## EXERCISE INSTRUCTIONS
Scan the entries below and count the lines holding the string "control". Supply only the number.

══ SUPPLIED MATERIAL ══

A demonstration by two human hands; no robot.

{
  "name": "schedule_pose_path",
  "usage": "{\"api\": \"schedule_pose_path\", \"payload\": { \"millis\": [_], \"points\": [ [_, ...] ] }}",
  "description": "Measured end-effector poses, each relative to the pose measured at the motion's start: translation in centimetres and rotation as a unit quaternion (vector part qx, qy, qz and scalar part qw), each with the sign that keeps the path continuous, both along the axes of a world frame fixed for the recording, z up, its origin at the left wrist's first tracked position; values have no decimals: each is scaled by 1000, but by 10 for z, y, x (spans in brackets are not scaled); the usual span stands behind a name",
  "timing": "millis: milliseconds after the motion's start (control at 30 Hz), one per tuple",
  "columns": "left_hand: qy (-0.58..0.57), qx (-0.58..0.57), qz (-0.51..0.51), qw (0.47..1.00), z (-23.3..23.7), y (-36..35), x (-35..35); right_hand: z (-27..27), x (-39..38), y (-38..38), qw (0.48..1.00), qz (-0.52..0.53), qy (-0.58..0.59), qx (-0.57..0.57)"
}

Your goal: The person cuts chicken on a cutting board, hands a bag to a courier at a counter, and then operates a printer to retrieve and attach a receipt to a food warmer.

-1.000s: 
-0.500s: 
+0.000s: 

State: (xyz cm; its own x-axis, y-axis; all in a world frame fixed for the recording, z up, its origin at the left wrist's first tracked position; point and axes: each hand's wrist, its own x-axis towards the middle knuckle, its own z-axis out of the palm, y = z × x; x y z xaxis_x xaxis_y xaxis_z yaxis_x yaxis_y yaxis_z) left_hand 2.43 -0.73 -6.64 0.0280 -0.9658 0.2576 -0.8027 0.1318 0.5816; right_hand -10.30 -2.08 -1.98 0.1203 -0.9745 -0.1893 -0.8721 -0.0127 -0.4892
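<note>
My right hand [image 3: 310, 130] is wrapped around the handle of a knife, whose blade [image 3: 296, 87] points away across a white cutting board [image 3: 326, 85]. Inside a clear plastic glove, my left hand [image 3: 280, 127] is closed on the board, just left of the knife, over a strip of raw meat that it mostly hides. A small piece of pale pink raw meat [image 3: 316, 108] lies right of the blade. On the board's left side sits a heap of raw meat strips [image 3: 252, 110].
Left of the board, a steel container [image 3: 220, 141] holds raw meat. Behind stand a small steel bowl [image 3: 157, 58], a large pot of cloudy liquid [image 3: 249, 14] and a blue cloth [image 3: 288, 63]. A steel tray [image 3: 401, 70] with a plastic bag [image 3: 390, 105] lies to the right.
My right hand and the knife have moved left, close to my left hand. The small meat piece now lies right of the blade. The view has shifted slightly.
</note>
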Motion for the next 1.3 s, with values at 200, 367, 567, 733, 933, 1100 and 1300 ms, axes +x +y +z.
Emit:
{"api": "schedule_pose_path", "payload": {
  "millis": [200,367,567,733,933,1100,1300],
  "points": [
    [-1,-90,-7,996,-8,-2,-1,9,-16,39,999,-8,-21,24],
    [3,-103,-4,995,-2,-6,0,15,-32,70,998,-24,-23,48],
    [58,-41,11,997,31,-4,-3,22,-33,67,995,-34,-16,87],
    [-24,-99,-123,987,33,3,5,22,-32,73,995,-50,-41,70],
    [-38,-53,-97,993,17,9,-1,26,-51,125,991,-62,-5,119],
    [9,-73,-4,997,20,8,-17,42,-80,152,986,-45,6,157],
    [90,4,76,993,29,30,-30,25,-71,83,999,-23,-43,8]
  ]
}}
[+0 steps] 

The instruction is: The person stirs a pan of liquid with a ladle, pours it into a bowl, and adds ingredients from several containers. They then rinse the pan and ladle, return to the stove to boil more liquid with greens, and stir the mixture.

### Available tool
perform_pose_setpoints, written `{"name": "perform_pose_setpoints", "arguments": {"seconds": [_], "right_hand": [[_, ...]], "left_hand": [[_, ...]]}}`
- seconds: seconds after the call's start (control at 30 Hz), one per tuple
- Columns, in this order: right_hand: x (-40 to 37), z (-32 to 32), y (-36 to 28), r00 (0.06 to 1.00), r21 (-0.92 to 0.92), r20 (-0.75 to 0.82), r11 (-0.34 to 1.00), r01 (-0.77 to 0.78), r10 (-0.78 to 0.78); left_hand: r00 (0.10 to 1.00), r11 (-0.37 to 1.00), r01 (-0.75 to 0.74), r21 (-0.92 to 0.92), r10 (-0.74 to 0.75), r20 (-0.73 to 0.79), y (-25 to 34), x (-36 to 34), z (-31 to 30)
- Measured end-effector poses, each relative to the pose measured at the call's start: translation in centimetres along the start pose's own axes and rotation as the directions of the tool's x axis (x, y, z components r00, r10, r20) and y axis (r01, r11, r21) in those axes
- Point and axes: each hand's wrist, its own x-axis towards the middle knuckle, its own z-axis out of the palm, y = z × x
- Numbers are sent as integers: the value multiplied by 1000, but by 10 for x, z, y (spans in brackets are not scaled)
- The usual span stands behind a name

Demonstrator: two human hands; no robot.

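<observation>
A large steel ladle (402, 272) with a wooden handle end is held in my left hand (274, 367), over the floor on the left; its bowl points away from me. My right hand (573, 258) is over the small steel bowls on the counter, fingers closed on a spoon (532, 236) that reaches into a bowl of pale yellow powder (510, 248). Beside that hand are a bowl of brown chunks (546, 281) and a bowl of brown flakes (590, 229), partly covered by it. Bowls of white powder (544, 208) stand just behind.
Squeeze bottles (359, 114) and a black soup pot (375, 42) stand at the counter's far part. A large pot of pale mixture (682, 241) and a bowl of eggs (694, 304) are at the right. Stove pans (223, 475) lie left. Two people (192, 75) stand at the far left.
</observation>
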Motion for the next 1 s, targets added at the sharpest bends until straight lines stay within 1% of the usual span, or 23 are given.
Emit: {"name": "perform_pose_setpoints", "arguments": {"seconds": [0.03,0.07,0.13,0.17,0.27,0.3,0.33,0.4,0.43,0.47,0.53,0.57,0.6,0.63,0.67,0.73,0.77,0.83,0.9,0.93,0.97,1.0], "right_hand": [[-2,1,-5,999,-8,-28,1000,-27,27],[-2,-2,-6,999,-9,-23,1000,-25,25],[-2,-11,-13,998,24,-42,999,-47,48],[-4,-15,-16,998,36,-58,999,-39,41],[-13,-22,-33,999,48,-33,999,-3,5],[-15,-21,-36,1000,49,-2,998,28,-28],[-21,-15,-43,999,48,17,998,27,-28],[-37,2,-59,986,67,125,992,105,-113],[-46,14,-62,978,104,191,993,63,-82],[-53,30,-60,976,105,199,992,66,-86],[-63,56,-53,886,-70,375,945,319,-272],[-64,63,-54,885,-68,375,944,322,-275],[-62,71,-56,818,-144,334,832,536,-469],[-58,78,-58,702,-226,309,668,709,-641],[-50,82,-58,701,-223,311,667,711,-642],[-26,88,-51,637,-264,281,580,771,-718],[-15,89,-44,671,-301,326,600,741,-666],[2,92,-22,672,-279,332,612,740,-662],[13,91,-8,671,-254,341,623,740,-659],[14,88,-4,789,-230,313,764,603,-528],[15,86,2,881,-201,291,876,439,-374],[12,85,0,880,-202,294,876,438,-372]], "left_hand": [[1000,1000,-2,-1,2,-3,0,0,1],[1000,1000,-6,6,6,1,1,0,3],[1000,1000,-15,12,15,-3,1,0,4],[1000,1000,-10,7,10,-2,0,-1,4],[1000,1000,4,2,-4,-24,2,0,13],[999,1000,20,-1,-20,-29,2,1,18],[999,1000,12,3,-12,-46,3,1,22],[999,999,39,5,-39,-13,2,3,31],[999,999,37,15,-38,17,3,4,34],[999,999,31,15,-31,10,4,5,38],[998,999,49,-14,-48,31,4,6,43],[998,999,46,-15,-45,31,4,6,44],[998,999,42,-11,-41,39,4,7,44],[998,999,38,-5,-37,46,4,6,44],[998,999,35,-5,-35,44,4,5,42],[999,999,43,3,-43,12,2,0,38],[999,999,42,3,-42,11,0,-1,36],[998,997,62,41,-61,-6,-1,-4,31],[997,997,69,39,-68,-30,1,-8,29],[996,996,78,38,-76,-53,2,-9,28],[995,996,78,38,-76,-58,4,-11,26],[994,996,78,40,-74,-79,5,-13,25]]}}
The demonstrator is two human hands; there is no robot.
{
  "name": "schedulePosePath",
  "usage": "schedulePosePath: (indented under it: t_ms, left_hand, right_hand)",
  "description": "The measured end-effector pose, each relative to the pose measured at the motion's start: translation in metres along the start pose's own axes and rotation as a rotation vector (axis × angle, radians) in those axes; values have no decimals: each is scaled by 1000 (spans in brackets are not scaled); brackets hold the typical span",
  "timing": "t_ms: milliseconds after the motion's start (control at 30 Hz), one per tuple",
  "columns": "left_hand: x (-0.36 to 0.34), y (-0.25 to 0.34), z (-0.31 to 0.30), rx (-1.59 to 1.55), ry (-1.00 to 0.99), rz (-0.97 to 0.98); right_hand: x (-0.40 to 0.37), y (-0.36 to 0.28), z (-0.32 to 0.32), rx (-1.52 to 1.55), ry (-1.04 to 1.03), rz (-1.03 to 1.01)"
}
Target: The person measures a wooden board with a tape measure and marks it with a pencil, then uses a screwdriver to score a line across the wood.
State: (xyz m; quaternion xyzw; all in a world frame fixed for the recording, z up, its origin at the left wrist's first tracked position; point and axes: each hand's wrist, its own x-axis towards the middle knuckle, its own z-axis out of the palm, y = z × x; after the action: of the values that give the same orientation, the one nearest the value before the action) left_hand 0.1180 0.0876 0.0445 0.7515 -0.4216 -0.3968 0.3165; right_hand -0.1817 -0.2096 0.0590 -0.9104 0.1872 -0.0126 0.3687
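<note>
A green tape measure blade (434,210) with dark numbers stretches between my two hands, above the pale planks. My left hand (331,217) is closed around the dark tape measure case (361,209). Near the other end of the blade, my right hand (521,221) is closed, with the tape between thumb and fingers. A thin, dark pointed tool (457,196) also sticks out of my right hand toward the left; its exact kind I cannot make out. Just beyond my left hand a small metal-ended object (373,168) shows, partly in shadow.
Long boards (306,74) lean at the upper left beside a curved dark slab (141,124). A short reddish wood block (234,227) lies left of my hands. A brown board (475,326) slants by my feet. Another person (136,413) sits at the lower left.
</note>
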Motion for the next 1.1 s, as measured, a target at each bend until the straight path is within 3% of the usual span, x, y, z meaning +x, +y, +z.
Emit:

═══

## RESPONSE TO THE EXERCISE
3